Cômodo

Danilo Monteiro
Quanto ao Tempo
Published in
2 min readDec 20, 2019
Crédito da imagem: Raphael Perez - Artwork gay art paintings, 2017, Acrylic Painting, People.

Entrei no quarto porque pensava que seria como antes. Olhei aquele mundo dos livros empilhados no canto, das roupas espalhadas em cima da cama, de um ou outro papel pelo chão, mas não havia real curiosidade. Não iria me demorar ali. Sabia que a conversa mole acabaria quando as roupas espalhadas no chão fossem as dele. Esperei que tudo fosse mecânico, previsível e satisfatório, por isso me surpreendi quando ele se mostrou espontâneo. Por que então aquela conversa despreocupada? Sabíamos da tensão palpável que precedia o beijo, mas não havia pressa. E será que estava preparado para algo impensado? Não sei, mas já foram duas interrogações no texto e me pergunto se vale a pena ficar nas respostas delas, pois eu sei que elas irão conter negativas mesmo quando se tratarem das afirmações mais óbvias.

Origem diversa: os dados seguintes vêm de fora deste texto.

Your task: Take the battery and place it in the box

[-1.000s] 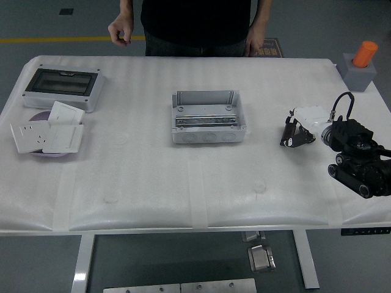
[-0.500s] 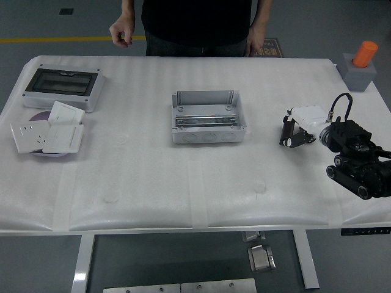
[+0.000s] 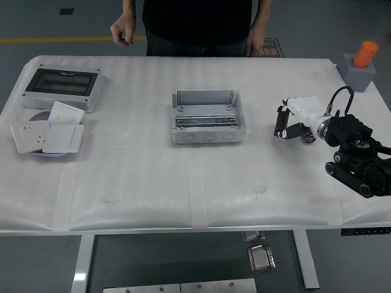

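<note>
Fingers (image 3: 285,124) of the right hand (image 3: 299,119) pinch something unclear; no battery's direction shows beside the box (image 3: 208,117).

Hidden, cropped or too small to read.

Cut off by the right edge: the black right arm behind the five-fingered right hand (image 3: 294,124); grasp of those dark fingers unreadable under the white back plate, and no battery to be made out there at this size. Cropped at the top edge: the person in dark clothing (image 3: 197,24), shown from the chest down only. Partly covered by white square switch plates (image 3: 47,132): a round purple dish (image 3: 38,117). Behind the dark tinted lid of the grey rectangular enclosure (image 3: 63,87): contents indistinct. Inside the open grey plastic box (image 3: 208,116): metal rail parts too fine to tell apart. Below the white table's (image 3: 153,183) near edge: legs and metal fittings cropped.
</note>
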Robot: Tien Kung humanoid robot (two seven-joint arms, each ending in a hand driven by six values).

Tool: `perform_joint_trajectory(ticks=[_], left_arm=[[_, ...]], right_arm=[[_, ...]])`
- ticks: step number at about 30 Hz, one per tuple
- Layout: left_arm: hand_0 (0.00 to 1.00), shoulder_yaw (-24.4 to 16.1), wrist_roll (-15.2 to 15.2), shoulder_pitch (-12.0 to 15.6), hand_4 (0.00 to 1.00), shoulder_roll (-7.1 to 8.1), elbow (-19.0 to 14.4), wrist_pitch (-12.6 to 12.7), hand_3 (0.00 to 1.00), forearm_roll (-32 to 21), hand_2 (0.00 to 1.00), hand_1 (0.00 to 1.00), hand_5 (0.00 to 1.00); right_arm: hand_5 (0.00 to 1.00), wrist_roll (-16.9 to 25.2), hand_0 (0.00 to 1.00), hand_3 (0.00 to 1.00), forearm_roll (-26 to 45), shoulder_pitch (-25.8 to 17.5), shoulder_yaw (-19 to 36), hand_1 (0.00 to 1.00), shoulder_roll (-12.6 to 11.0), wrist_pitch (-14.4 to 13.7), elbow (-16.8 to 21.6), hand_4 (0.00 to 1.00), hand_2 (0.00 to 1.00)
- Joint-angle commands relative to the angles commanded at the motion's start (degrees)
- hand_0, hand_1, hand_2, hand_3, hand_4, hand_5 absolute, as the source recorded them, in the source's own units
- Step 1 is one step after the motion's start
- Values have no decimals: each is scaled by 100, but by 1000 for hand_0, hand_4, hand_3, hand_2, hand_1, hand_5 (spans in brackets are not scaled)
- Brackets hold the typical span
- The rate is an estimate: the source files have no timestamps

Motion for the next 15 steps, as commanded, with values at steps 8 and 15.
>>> perform_joint_trajectory(ticks=[8, 15], left_arm=[[591, 50, 2, 5, 622, -5, 9, -1, 664, -67, 514, 617, 369], [590, 156, 15, 12, 624, -2, 26, -12, 665, -180, 515, 617, 370]], right_arm=[[114, -111, 538, 623, -251, -9, 542, 594, 28, -29, 915, 451, 596], [114, -130, 541, 619, -139, 287, 471, 594, 491, 5, 911, 465, 595]])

Mas divago. O que importa nessa história é que estávamos ali jogando conversa fora e, de repente, estava perdido no rapaz. O quarto estava quente, mas não costumo pensar nisso porque gosto do calor. Mesmo vivendo naquela cidade de sol a pino, encontro conforto naquela agonia que só o calor proporciona. É como a agonia da língua que passeia no corpo e não se sabe onde termina, mas sabemos que irá terminar em algum ponto e ficamos na expectativa. Pois bem, eu já sabia que não seria como antes, mas também não pensei além disso porque estava ocupando meu pensamento pensando em nada. Só sabia que aquilo teria prazo de validade e abracei aquele calor agoniado que o rapaz emitia.

Até que acabou.

Encarei o rapaz e pensei se aquilo se repetiria. Sim, iria. Aconteceria até perder a conta, mas não o tanto que eu queria porque aprendi da forma mais difícil que minhas vontades são todas inalcançáveis. Os livros do canto iriam parar em cima de uma mesa, as roupas seriam guardadas dentro de um móvel, os papéis continuariam espalhados pelo chão — nem tudo é perfeito -, o rapaz mudaria. No entanto, eu não. Estava certo, tudo seria como antes. Não iria me demorar ali. E descobri que estava perdido porque sofreria e sentiria falta. Não por muito tempo, pois também sei que saudade pode ser cômodo, mas nunca deve ser casa inteira. Por isso, sentei, apreciei o momento e esperei a resposta óbvia.